Longtemps, la mer a été perçue comme un monde hostile, indomptable, mais fascinant. Cette beauté cruelle s'est accompagnée de superstitions tenaces, érigées par des sociétés où les rôles étaient strictement assignés. Les femmes, jugées porteuses de mauvais présages sur les bateaux, devaient rester à terre, loin des vagues et de l'infini. Elles étaient les gardiennes des ports, les soutiens invisibles des marins partis au large. La mer semblait n'appartenir qu'à l'autre moitié de l'humanité. Mais depuis les évolutions sociales des années 1970, cette frontière s'est effritée en France, laissant émerger une nouvelle génération de femmes prêtes à affronter cet élément sauvage. Lentement d'abord, avec un cadre législatif promouvant l'égalité des chances dans l'emploi et la formation. Puis les années 2010 ont vu les femmes gagner du terrain.

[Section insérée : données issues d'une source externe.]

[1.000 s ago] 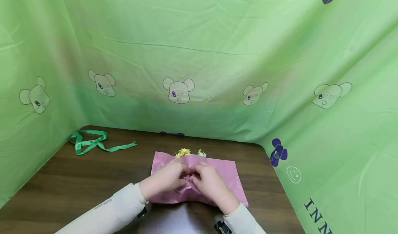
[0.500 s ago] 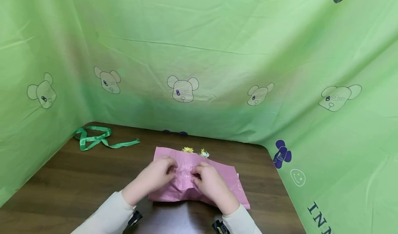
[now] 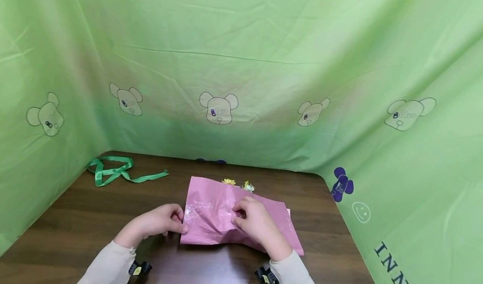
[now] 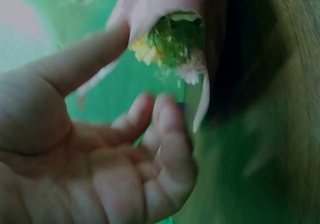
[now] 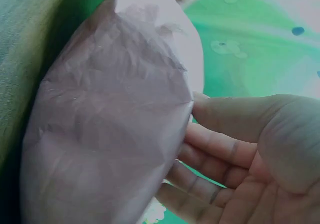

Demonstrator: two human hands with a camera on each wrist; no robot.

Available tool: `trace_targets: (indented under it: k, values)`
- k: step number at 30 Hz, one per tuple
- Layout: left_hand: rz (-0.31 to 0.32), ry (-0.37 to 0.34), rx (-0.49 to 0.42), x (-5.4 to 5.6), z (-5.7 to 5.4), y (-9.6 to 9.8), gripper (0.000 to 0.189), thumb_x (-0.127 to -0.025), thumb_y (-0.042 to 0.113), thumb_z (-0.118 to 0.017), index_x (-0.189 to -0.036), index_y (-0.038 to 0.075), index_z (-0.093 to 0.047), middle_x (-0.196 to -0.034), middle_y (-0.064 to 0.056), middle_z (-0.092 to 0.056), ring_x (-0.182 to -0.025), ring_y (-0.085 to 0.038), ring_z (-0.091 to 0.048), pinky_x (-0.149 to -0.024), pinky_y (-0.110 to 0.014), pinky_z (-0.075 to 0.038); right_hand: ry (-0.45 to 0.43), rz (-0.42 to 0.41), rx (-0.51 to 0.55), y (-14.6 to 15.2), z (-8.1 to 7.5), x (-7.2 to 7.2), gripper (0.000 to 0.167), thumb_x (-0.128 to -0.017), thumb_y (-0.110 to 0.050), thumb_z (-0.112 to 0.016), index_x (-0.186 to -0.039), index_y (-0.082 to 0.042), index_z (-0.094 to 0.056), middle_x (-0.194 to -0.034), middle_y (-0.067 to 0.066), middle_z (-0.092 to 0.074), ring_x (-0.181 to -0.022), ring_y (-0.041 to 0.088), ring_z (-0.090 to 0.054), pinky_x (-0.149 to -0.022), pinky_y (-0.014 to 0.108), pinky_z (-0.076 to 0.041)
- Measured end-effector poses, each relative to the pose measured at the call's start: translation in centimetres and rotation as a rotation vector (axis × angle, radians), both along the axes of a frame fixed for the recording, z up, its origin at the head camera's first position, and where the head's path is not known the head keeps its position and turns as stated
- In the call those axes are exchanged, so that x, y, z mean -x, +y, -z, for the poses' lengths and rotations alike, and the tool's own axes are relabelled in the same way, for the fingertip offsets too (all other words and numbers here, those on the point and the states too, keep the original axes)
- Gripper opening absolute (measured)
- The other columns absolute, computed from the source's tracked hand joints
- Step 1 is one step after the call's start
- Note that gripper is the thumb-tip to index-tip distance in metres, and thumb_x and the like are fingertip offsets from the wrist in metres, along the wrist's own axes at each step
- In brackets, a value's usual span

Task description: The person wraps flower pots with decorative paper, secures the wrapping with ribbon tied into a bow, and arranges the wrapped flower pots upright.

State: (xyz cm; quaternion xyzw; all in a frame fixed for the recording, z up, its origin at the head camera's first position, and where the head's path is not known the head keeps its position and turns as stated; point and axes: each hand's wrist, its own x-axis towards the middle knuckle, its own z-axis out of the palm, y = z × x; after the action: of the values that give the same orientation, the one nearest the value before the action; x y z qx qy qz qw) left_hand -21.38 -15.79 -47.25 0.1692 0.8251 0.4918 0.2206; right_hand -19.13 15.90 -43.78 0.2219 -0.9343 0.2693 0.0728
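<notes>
Pink wrapping paper lies folded over a small bunch of flowers, creased in the middle. Yellow and whitish blooms peek out past its far edge. Through the paper's open side in the left wrist view, yellow flowers, green leaves and a pale pink bloom show. My left hand is at the paper's left edge; its thumb touches the paper, the other fingers bent and apart from it. My right hand pinches a raised fold near the middle, thumb on the near side. Most stems are hidden.
A loose green ribbon lies at the back left of the brown wooden table. Green cloth printed with bear heads hangs round the back and both sides.
My left hand has let go of the paper's middle and moved left to its left edge. The bunched middle has spread wider, while my right hand has stayed almost in place.
</notes>
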Motion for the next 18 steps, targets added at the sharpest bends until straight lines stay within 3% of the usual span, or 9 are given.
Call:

De la charpentière de marine qui sculpte les coques des navires à la capitaine au long cours qui trace sa route entre les continents, les femmes de la mer sont des figures de passion et de détermination. En Bretagne, le photographe Mathieu Ménard capture la diversité de ces parcours uniques. Pour l'ostréicultrice perpétuant un savoir-faire familial, la pêcheuse en formation ou encore la manœuvrière embarquée sur une frégate, la mer est bien plus qu'un métier : c'est une vocation, un appel. Et au cœur de ces trajectoires se trouve la transmission. Qu'elle vienne d'une lignée familiale ou d'une rencontre marquante, la transmission inscrit ces femmes dans une histoire collective, celle des gens de mer.
Si les femmes investissent aujourd'hui massivement les métiers de la mer, elles doivent aussi braver les critiques et déconstruire les stéréotypes qui persistent. Leur présence est une preuve que la mer, en tant qu'espace d'aventure et d'échange, ne possède pas de genre. Qu'elles soient artistes, artisanes, naturalistes ou marins, elles enrichissent cet univers de leurs sensibilités et de leurs compétences. Chacune d'entre elles illustre une facette de ce lien ancestral et complexe avec l'océan. À travers les portraits de ces femmes engagées, Mathieu consacre une ode à la liberté, porté par l'espoir que le monde se bonifie. Et ce n'est probablement pas un hasard si la mer est désormais considérée comme un milieu fragile à protéger. Dans un monde qui cherche sans cesse son point d'équilibre, la parité et l'écologie font décidément bon ménage.